Milvus 2.4.8 introduced several significant improvements to the system’s performance and stability. The most notable feature was the implementation of clustering compaction, a mechanism that enhances search and query efficiency by redistributing data in large collections based on a designated clustering key, reducing the amount of data scanned. Compaction was also decoupled from the shard DataNode, allowing any DataNode to perform compaction independently, which improved fault tolerance, stability, performance, and scalability. Additionally, the interface between the Go and C++ components was refactored to use asynchronous CGO calls, addressing issues like session timeouts, while several other performance optimizations were made based on profiling. The application dependencies were also updated to address known security vulnerabilities. Moreover, this release also includes numerous performance optimizations and critical bug fixes.

Features

  • Implemented clustering compaction, allowing data to be redistributed based on a designated clustering key to enhance query efficiency (#34326), (#34363).

Improvements

  • Implemented asynchronous search and retrieval capabilities in CGO. (#34200)
  • Separated the compaction process from the Shard DataNode to improve system modularity. (#34157)
  • Added support for client pooling in QueryNode within the proxy/delegator to enhance performance. (#35195)
  • Integrated Sonic to minimize CPU overhead during JSON marshaling and unmarshaling in Gin and RestfulV1 handlers. (#35018)
  • Introduced an in-memory cache to optimize authentication result retrieval. (#35272)
  • Modified the default metric type for autoindex. [#34277, #34479]
  • Refactored the runtime memory format for variable columns, leading to reduced memory usage. [#34367, #35012, #35041]
  • Refactored compaction processes to enable persistent data storage. (#34268)
  • Enabled memory-mapped file support for growing segments, improving memory management. (#34110)
  • Improved access logs by adding RESTful API support, logging consistency levels, and distinguishing between system and user errors. [#34295, #34352, #34396]
  • Utilized the new range_search_k parameter in Knowhere to speed up range searches. (#34709)
  • Applied blocked Bloom filters to enhance the speed of filter construction and querying. [#34377, #34922]
  • Memory Usage Improvements:
    • Pre-allocated space for DataNode insert buffers. (#34205)
    • Pre-allocated FieldData for Reduce operations. (#34254)
    • Released records in delete codec to prevent memory leaks. (#34506)
    • Controlled concurrency level of the disk file manager during file loading. (#35282)
    • Optimized Go runtime garbage collection logic for timely memory release. (#34950)
    • Implemented a new seal policy for growing segments. (#34779)
  • DataCoord Enhancements:
    • Reduced CPU usage. [#34231, #34309]
    • Implemented faster garbage collection exit logic. (#35051)
    • Improved worker node scheduling algorithms. (#34382)
    • Enhanced segment size control algorithm specifically for import operations. (#35149)
  • Load Balancing Algorithm Improvements:
    • Reduced the memory overload factor on the delegator. (#35164)
    • Allocated fixed memory size for the delegator. (#34600)
    • Avoided excessive allocation of segments and channels for new query nodes. (#34245)
    • Reduced the number of tasks per scheduling cycle by Query Coordinator while increasing scheduling frequency. (#34987)
    • Enhanced channel balancing algorithm on the DataNode. (#35033)
  • Expanded System Metrics: Added new metrics across various components to monitor specific aspects including:

Changes

  • For open-source users, this version changes the metric types in AutoIndex for FloatVector and BinaryVector to Cosine and Hamming, respectively.

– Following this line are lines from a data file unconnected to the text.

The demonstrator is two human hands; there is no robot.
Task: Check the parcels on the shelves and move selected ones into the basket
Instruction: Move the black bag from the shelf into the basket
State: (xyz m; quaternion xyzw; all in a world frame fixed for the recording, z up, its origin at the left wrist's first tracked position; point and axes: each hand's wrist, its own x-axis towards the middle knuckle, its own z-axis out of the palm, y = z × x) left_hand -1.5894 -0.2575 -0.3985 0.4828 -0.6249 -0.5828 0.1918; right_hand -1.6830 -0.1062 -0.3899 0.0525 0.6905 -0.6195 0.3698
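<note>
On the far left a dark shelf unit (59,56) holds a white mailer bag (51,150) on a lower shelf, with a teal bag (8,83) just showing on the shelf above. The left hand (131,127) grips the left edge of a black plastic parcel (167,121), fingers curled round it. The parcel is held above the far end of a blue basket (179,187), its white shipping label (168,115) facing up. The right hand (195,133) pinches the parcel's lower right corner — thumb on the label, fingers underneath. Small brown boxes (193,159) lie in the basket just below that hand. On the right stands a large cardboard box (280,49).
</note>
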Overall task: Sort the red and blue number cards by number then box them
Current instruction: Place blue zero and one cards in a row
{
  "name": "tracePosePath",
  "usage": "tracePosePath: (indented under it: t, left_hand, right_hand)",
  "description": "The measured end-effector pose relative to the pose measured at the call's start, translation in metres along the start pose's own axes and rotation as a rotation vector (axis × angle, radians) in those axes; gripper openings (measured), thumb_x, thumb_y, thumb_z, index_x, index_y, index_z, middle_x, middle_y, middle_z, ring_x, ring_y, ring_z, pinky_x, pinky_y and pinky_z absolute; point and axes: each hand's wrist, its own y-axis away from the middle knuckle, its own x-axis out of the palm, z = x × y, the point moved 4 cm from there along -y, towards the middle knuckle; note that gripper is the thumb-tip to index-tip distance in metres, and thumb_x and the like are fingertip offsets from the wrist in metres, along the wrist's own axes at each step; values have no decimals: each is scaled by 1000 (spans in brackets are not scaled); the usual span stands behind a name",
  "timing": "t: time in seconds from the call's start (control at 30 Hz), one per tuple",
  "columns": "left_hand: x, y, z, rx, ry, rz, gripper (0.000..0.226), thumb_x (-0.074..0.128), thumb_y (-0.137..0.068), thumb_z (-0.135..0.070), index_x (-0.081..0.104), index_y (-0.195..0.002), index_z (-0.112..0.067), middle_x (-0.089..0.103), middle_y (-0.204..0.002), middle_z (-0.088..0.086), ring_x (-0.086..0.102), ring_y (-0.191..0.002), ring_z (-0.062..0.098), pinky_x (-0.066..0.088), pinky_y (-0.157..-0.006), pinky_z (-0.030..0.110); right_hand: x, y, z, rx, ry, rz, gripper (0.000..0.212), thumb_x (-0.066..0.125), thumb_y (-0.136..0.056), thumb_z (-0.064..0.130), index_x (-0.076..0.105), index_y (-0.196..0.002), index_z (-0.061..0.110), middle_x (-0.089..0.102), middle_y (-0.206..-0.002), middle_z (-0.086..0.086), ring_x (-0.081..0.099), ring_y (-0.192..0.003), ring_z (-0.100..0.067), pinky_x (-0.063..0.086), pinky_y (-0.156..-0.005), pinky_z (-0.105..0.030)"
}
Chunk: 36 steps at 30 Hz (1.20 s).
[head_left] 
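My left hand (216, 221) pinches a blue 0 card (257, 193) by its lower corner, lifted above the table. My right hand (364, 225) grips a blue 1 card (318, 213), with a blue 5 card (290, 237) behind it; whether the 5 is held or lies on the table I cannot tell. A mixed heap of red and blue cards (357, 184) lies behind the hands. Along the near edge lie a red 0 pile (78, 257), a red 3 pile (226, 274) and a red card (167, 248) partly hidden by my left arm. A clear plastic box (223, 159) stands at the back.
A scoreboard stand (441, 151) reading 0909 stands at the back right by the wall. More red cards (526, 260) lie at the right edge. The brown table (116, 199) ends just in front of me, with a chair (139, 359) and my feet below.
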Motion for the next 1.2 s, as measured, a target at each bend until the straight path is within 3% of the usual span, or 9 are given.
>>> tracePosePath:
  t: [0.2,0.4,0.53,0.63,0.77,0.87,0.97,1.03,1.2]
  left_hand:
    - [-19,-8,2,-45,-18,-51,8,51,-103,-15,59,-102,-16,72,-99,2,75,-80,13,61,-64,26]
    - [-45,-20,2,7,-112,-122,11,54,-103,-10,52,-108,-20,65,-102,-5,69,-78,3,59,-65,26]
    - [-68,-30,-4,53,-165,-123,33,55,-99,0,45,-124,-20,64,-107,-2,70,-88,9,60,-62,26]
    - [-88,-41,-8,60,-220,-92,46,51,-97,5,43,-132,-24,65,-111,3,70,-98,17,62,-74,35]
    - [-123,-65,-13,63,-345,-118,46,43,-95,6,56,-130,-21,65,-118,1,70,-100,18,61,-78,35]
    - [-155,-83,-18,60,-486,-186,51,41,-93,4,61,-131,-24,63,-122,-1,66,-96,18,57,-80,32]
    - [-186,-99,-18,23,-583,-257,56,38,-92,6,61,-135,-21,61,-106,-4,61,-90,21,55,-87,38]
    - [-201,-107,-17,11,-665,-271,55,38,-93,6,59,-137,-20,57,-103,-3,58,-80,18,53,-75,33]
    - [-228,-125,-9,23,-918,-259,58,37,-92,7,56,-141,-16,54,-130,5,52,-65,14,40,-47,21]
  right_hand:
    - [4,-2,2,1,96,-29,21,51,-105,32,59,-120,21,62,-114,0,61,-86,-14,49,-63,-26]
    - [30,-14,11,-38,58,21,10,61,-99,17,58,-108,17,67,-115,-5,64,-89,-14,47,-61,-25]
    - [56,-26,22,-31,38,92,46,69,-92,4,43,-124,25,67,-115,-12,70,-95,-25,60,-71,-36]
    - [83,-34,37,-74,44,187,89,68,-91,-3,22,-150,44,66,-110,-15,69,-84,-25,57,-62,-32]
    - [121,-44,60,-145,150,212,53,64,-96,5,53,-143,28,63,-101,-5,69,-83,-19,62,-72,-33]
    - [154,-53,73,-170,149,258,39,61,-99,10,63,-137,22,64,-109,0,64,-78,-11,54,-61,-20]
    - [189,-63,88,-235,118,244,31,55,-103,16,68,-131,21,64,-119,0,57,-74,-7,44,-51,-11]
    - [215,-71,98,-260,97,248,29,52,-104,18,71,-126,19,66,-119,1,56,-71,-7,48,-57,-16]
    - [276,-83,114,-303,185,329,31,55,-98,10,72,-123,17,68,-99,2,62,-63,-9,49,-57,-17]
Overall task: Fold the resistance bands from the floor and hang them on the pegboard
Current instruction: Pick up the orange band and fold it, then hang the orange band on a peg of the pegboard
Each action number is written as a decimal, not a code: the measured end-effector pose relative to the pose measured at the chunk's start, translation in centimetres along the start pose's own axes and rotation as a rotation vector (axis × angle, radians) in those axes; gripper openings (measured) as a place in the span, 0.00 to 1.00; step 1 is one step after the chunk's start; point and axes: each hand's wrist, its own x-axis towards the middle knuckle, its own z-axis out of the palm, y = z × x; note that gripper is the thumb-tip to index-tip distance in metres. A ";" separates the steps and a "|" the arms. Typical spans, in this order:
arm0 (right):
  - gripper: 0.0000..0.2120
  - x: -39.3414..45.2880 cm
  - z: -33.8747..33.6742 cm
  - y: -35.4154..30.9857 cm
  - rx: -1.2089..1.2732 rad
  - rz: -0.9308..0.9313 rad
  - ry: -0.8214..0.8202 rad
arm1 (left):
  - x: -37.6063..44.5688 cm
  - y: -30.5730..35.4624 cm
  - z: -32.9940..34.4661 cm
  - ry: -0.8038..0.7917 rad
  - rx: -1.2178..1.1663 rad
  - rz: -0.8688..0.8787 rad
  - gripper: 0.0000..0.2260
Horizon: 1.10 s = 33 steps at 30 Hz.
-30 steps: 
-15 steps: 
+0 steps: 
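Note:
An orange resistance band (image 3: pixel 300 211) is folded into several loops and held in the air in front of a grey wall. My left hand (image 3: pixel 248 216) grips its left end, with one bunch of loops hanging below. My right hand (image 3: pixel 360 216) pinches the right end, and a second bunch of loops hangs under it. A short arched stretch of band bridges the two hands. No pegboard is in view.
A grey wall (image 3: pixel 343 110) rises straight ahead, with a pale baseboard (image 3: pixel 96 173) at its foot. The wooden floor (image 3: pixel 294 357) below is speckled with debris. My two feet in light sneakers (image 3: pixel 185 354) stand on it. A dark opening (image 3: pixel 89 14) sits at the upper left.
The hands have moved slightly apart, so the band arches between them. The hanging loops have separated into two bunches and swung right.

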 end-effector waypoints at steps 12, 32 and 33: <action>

  • Fixed Third-Party Dependency Versions:

    • This release introduces fixed versions for certain third-party dependency libraries, significantly enhancing Milvus’s software supply chain management.
    • By isolating the project from upstream changes, it safeguards daily builds from potential disruptions.
    • The update ensures stability by exclusively hosting validated C++ third-party packages on JFrog Cloud and utilizing Conan Recipe Revisions (RREV).
    • This approach mitigates the risk of breaking changes from updates in ConanCenter.
    • Developers using Ubuntu 22.04 will benefit immediately from these changes. However, developers on other operating systems may need to upgrade their glibc version to avoid compatibility issues.

Critical bug fixes

  • Fixed an issue where deletion data was lost due to segments being omitted during L0 compaction. [#33980, #34363]
  • Rectified a problem where delete messages failed to be forwarded due to incorrect data scope handling. (#35313)
  • Resolved a SIGBUS exception that occurred due to incorrect usage of mmap. [#34455, #34530]
  • Fixed crashes caused by illegal search expressions. (#35307)
  • Corrected an issue where DataNode watch failed due to an incorrect timeout setting in the watch context. (#35017)

Bug fixes

  • Addressed security vulnerabilities by upgrading certain dependencies. [#33927, #34693]
  • Fixed a parsing error triggered by excessively long expressions. (#34957)
  • Resolved a memory leak that occurred during query plan parsing. (#34932)
  • Fixed an issue where dynamic log level modifications were not taking effect. (#34777)
  • Resolved an issue where group by queries on growing data failed due to uninitialized segment offsets. (#34750)
  • Corrected the setting of search parameters when using the Knowhere iterator. (#34732)
  • Revised the logic for checking the status of the partition load. (#34305)
  • Fixed an issue where privilege cache updates failed due to unhandled request errors. (#34697)
  • Resolved a failure in loaded collection recovery after QueryCoord restarted. (#35211)
  • Fixed an issue of load idempotence by removing unnecessary index parameter validation. (#35179)
  • Ensured compressBinlog is executed to allow reloadFromKV to properly fill binlog’s logID after DataCoord restarts. (#34062)
  • Fixed an issue where collection metadata was not removed after garbage collection in DataCoord. (#34884)
  • Resolved a memory leak in SegmentManager within DataCoord by removing flushed segments generated through imports. (#34651)
  • Fixed a panic issue when compaction was disabled and a collection was dropped. (#34206)
  • Fixed an out-of-memory issue in DataNode by enhancing the memory usage estimation algorithm. (#34203)
  • Prevented burst memory usage when multiple vector retrieval requests hit a cache miss by implementing singleflight for chunk cache. (#34283)
  • Captured ErrKeyNotFound during CAS (Compare and Swap) operations in the configuration. (#34489)
  • Fixed an issue where configuration updates failed due to mistakenly using the formatted value in a CAS operation. (#34373)

Miscellaneous

  • Added support for the OTLP HTTP exporter, enhancing observability and monitoring capabilities. [#35073, #35299]
  • Enhanced database functionality by introducing properties such as “max collections” and “disk quota,” which can now be dynamically modified. [#34511, #34386]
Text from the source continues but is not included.